| Assignment |
From the records below, copy out exactly the lines from the one containing "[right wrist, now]" to the one containing "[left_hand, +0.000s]", both included. Add nothing else.

Segment Start: Supplied data

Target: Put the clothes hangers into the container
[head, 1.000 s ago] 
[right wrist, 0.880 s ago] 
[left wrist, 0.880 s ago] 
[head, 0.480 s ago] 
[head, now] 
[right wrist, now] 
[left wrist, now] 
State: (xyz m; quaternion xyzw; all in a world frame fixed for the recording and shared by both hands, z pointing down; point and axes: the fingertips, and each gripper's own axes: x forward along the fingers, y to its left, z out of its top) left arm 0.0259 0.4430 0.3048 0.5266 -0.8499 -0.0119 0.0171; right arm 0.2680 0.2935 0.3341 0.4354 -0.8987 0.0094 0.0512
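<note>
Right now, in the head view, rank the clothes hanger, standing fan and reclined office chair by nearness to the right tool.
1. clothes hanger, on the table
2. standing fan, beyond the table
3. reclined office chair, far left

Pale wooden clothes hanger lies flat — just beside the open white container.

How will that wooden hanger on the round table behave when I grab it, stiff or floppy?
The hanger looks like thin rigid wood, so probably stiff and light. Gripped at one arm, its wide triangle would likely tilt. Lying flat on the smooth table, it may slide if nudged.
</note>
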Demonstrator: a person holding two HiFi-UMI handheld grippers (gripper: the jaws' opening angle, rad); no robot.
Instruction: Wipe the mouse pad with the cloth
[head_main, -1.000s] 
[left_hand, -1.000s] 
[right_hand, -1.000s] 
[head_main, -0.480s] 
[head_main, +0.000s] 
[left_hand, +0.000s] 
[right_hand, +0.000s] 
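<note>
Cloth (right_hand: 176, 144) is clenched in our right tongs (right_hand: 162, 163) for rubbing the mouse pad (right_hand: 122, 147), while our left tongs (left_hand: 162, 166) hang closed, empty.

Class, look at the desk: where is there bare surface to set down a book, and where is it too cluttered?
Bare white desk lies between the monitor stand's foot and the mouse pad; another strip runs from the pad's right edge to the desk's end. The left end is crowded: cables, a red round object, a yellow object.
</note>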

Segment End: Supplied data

| Task solution |
[right wrist, now] 
[left wrist, now] 
State: (xyz m; quaternion xyzw; all in a world frame fixed for the recording and shared by both hands, z pointing down; point and axes: the fingertips, and each gripper's own axes: x forward along the fingers, y to its left, z out of its top) left arm 0.0259 0.4430 0.3048 0.5266 -0.8499 -0.0119 0.0171; right arm 0.2680 0.2935 0.3341 0.4354 -0.8987 0.0094 0.0512
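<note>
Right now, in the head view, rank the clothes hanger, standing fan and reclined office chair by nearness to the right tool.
1. clothes hanger, on the table
2. standing fan, beyond the table
3. reclined office chair, far left

Pale wooden clothes hanger lies flat — just beside the open white container.

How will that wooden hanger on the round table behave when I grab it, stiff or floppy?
The hanger looks like thin rigid wood, so probably stiff and light. Gripped at one arm, its wide triangle would likely tilt. Lying flat on the smooth table, it may slide if nudged.
</note>
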Demonstrator: a person holding two HiFi-UMI handheld grippers (gripper: the jaws' opening angle, rad); no robot.
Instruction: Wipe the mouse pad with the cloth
[head_main, -1.000s] 
[left_hand, -1.000s] 
[right_hand, -1.000s] 
[head_main, -0.480s] 
[head_main, +0.000s] 
[left_hand, +0.000s] 

With this, the output is complete.